What you have to do:
Each line of the records below that contains "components" needs to be copied.
>>>
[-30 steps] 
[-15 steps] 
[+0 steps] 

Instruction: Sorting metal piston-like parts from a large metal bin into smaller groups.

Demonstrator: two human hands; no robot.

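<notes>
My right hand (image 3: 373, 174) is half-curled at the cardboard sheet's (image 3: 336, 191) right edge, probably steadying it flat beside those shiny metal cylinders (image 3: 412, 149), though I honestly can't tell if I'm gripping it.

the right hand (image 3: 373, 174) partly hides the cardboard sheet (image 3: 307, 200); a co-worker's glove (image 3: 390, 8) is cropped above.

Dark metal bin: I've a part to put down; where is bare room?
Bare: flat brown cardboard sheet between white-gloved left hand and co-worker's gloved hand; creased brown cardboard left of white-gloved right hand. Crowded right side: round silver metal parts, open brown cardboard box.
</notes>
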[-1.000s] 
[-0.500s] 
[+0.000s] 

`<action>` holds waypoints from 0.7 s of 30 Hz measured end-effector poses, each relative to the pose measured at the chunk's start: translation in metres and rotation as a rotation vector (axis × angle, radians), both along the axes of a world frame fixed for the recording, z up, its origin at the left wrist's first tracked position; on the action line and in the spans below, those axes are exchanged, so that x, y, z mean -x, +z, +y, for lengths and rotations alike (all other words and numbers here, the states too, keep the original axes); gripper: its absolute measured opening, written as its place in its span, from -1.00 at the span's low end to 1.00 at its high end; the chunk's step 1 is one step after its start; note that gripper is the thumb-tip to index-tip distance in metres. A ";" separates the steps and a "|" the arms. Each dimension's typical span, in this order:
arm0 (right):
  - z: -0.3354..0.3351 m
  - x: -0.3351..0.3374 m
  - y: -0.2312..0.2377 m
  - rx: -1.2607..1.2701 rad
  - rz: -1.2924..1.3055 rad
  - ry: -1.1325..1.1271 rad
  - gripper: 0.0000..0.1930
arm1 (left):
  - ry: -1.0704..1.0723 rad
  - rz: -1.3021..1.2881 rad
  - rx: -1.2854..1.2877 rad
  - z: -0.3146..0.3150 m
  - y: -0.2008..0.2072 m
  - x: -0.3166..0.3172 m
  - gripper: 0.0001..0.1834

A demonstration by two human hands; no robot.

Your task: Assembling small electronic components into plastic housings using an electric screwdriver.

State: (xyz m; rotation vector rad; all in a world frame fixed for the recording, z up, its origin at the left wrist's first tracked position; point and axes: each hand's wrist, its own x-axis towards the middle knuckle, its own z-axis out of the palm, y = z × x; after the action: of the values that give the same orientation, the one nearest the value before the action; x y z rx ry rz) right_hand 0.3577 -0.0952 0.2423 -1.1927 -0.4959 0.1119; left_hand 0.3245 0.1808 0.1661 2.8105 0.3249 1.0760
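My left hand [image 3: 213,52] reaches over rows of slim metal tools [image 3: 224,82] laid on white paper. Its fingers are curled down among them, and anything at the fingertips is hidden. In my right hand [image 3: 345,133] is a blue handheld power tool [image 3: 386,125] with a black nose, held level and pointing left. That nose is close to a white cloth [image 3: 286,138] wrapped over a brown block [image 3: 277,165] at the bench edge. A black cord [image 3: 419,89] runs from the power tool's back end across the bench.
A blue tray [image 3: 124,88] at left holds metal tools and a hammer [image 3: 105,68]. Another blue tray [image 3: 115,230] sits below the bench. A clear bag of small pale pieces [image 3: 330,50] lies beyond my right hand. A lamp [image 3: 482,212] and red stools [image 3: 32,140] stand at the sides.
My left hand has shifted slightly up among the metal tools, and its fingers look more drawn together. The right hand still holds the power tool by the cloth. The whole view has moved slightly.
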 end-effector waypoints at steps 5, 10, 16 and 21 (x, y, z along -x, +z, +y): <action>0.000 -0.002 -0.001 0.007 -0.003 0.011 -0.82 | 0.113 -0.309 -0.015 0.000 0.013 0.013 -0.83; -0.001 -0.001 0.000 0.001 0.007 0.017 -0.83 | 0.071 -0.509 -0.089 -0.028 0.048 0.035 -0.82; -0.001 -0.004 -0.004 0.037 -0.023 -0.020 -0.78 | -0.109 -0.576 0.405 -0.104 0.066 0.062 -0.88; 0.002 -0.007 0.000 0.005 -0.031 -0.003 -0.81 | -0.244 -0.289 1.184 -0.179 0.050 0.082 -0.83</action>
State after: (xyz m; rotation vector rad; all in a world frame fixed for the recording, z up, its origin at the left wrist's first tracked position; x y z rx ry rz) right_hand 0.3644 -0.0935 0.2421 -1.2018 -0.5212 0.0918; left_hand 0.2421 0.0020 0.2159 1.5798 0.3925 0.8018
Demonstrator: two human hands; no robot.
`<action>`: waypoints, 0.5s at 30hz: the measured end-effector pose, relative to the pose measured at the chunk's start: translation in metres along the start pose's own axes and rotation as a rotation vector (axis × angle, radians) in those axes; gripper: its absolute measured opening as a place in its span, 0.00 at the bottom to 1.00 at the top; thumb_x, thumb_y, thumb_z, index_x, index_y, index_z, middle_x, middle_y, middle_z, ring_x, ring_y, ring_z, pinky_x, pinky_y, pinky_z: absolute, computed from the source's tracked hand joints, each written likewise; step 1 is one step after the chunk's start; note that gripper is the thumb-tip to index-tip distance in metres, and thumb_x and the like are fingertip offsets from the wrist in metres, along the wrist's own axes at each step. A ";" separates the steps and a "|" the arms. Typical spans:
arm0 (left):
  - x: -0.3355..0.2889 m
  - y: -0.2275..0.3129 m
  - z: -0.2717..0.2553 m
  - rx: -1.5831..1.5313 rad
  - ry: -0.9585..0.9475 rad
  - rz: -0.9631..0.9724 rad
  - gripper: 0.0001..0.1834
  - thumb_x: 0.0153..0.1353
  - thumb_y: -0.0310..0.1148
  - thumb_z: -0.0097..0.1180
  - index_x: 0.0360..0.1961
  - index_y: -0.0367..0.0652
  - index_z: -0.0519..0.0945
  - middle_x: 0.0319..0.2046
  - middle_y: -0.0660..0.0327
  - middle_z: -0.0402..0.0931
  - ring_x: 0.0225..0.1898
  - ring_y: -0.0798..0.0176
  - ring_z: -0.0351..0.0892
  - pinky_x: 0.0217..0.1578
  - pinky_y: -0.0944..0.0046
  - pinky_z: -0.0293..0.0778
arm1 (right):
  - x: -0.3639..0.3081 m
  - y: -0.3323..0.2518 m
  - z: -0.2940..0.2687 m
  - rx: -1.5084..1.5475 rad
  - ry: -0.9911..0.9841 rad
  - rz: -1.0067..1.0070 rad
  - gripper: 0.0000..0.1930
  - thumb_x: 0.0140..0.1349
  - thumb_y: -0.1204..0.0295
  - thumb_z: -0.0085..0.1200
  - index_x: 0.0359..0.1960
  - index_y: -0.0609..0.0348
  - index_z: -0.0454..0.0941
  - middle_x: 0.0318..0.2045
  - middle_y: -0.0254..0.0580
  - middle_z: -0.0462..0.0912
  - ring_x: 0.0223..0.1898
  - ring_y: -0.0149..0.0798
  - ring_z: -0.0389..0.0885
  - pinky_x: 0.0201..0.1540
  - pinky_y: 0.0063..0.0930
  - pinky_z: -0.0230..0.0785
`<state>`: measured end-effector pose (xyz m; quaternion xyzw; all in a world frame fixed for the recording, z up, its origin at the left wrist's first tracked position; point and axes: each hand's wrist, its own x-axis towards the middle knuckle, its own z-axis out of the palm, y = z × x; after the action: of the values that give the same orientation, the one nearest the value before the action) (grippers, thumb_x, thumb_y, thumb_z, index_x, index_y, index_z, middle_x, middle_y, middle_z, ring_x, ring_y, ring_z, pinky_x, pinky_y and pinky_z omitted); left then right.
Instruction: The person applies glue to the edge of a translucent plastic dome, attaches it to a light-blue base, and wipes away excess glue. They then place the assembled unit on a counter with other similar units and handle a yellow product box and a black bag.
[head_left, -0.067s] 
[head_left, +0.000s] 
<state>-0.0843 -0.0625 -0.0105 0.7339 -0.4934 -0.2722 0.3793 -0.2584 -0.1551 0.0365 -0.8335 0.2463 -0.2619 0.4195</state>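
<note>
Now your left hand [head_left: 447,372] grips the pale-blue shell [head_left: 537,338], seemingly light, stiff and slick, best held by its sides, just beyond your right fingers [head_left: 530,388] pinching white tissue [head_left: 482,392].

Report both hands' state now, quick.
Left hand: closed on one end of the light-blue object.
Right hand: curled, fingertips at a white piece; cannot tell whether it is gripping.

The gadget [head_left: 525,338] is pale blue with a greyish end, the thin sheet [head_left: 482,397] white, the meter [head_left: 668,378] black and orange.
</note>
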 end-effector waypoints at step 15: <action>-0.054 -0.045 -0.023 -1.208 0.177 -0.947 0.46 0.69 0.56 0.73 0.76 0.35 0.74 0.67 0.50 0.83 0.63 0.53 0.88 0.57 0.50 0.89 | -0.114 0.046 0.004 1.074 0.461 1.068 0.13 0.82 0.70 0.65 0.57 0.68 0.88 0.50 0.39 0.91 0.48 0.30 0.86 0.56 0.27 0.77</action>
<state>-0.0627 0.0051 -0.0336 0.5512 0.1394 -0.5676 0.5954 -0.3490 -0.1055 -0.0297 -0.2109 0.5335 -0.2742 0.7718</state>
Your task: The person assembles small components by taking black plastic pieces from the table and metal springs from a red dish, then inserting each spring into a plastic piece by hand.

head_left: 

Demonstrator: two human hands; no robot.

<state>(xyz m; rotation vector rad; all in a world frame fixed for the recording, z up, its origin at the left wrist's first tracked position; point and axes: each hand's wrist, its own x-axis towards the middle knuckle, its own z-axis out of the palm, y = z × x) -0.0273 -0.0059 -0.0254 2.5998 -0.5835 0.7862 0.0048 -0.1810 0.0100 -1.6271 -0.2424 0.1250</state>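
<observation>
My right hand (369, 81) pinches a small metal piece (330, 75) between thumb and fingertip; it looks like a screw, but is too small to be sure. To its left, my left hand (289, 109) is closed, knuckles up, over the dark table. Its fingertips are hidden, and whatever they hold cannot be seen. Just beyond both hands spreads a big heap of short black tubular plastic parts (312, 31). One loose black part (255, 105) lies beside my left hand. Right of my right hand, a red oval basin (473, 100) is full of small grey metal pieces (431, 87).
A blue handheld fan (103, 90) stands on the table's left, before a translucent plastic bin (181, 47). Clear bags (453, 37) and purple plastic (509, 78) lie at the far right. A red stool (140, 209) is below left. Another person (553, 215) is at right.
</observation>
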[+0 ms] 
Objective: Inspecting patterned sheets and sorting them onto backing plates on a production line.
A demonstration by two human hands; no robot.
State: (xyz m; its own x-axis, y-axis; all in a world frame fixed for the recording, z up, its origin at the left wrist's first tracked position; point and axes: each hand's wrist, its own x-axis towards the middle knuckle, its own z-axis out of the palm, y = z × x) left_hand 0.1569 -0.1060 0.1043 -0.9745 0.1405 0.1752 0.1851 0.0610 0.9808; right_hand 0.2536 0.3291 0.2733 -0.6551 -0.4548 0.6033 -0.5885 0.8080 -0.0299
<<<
The completed task:
Your task: Assembling small electronic components into plastic housings using an electric screwdriver.
Your task: The person assembles small components by taking black plastic pieces from the table and metal springs from a red dish, then inserting each spring into a plastic piece by hand.

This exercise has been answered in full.